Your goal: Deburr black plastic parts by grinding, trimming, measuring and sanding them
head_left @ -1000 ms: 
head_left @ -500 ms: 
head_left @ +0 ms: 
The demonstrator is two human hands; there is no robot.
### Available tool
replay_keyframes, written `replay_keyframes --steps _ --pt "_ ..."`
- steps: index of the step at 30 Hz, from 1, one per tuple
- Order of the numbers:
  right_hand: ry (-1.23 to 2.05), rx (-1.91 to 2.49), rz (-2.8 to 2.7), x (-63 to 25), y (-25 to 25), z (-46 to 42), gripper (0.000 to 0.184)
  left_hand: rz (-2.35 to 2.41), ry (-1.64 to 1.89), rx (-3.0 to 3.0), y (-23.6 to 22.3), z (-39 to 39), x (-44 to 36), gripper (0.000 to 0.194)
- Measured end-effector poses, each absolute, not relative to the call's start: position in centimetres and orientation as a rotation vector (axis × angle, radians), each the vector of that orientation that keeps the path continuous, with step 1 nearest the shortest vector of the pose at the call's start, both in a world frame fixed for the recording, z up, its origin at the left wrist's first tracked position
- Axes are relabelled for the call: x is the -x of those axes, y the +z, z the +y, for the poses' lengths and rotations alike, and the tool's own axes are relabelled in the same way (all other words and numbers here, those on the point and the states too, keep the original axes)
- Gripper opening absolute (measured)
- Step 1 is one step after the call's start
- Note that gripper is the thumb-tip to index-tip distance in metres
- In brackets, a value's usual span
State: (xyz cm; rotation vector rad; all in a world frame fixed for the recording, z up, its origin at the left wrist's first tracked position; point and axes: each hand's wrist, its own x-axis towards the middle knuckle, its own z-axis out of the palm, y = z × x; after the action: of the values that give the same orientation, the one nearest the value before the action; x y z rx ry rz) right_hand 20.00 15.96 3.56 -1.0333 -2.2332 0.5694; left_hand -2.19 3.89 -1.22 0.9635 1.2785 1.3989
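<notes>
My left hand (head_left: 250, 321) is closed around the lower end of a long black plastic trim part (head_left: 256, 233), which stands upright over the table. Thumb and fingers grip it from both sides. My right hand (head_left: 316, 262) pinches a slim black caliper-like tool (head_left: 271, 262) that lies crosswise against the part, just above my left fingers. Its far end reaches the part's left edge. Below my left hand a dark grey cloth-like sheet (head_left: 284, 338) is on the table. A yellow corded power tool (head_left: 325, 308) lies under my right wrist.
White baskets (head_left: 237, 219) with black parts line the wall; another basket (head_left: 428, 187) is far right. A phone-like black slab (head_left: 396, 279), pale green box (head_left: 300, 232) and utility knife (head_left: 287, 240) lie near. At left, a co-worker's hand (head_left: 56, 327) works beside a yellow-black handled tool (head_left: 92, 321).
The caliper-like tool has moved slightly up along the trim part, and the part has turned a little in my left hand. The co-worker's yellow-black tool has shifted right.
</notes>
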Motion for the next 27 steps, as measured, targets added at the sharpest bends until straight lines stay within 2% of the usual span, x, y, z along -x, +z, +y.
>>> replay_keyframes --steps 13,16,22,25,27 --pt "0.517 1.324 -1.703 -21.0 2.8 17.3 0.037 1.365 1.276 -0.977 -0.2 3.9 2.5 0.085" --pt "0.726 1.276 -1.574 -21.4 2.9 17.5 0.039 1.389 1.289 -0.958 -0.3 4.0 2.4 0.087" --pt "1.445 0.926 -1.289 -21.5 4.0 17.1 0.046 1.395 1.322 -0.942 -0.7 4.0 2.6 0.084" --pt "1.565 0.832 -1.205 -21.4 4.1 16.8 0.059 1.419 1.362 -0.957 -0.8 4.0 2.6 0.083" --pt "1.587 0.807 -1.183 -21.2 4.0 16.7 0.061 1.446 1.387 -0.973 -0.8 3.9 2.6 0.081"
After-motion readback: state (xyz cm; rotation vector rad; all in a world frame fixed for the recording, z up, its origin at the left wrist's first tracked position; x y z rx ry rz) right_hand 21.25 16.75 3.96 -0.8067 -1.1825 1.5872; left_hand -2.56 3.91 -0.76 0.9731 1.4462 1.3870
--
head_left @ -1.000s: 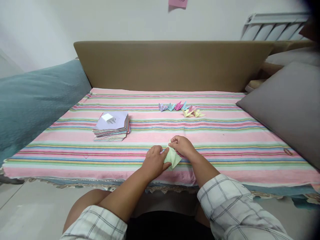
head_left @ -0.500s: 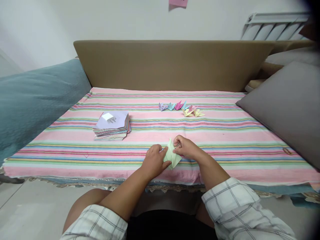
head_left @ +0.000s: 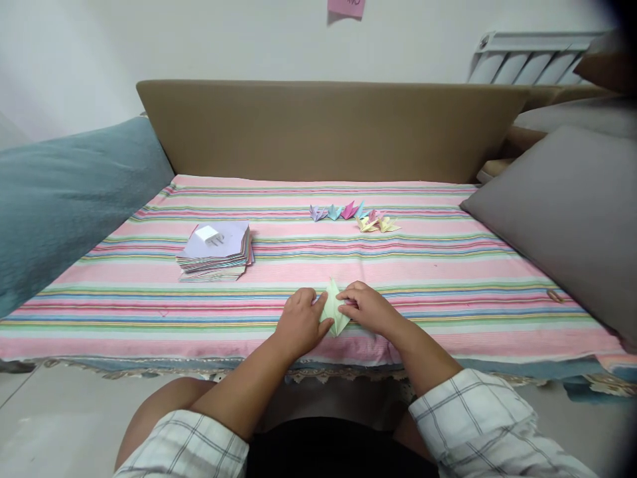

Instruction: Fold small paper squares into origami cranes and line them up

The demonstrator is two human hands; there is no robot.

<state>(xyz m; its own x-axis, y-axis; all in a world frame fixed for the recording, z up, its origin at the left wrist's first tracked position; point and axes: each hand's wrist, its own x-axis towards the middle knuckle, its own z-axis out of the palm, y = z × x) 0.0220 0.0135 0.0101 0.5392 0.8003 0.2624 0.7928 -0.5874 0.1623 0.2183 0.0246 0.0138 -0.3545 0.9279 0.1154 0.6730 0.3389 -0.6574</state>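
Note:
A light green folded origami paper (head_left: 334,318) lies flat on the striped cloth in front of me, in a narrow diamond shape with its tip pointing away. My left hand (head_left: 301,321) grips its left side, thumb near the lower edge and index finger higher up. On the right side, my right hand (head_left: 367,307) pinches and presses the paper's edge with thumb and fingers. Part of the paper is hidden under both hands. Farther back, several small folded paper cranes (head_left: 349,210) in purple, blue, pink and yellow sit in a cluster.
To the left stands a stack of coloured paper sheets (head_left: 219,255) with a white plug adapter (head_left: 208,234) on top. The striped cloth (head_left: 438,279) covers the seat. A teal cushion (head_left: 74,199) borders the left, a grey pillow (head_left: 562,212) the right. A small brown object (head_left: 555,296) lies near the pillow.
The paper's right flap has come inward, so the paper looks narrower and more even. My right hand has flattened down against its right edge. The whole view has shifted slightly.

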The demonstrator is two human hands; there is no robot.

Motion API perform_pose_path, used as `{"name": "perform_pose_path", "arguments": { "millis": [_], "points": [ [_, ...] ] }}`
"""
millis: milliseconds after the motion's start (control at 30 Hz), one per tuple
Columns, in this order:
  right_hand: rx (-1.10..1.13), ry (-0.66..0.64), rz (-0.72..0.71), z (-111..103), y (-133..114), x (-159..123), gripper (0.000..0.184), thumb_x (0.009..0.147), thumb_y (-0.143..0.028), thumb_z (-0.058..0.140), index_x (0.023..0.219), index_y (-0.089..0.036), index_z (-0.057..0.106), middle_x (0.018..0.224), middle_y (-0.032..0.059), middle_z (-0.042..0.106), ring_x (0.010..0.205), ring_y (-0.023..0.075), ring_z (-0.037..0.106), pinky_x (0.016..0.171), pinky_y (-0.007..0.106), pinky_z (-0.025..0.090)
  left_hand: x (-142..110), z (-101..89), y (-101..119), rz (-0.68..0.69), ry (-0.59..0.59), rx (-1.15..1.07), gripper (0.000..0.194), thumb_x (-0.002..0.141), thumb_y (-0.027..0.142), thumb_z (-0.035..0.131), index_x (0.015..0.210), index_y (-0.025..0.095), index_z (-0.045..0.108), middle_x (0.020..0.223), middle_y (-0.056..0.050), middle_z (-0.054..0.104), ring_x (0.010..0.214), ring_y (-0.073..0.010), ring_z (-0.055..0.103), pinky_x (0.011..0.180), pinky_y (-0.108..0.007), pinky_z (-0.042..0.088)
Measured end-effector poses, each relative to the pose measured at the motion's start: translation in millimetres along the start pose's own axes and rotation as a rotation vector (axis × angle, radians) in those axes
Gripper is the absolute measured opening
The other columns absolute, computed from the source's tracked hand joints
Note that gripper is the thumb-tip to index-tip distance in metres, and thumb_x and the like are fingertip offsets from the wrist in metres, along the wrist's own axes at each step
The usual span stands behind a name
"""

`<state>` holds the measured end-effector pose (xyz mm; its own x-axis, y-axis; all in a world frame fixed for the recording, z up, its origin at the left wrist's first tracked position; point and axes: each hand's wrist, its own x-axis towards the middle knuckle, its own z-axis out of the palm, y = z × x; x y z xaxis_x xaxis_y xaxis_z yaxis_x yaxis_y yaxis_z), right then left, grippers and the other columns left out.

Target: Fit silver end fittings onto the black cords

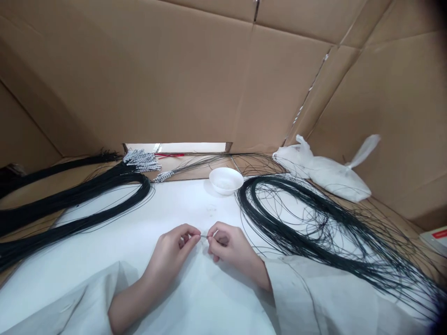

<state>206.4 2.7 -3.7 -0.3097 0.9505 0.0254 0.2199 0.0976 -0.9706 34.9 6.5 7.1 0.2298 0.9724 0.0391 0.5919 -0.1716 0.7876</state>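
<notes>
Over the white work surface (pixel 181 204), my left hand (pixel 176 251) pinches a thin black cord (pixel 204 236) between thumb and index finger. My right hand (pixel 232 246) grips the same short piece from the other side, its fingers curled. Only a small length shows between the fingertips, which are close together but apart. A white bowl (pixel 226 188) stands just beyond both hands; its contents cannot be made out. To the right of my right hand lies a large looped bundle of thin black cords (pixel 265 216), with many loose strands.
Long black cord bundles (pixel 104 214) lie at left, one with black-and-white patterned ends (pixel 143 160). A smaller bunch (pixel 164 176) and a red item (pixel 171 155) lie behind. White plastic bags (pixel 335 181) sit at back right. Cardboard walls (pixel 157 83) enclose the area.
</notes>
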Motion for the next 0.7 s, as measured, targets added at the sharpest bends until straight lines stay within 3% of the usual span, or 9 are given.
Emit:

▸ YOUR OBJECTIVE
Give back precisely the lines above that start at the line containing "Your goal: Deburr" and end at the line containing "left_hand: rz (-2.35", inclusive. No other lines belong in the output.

▸ EXERCISE OUTPUT
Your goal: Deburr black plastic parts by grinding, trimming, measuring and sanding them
head_left @ -1000 ms: 
head_left @ -500 ms: 
head_left @ +0 ms: 
The demonstrator is two human hands; there is no robot.
### Available tool
replay_keyframes, written `replay_keyframes --steps _ --pt "_ ..."`
- steps: index of the step at 30 Hz, from 1, one per tuple
- Order of the numbers:
  right_hand: ry (-1.23 to 2.05), rx (-1.91 to 2.49), rz (-2.8 to 2.7), x (-63 to 25), y (-25 to 25), z (-46 to 42), gripper (0.000 to 0.184)
  left_hand: rz (-2.35 to 2.41), ry (-1.64 to 1.89), rx (-3.0 to 3.0), y (-23.6 to 22.3), z (-39 to 39), x (-44 to 36), gripper (0.000 to 0.194)

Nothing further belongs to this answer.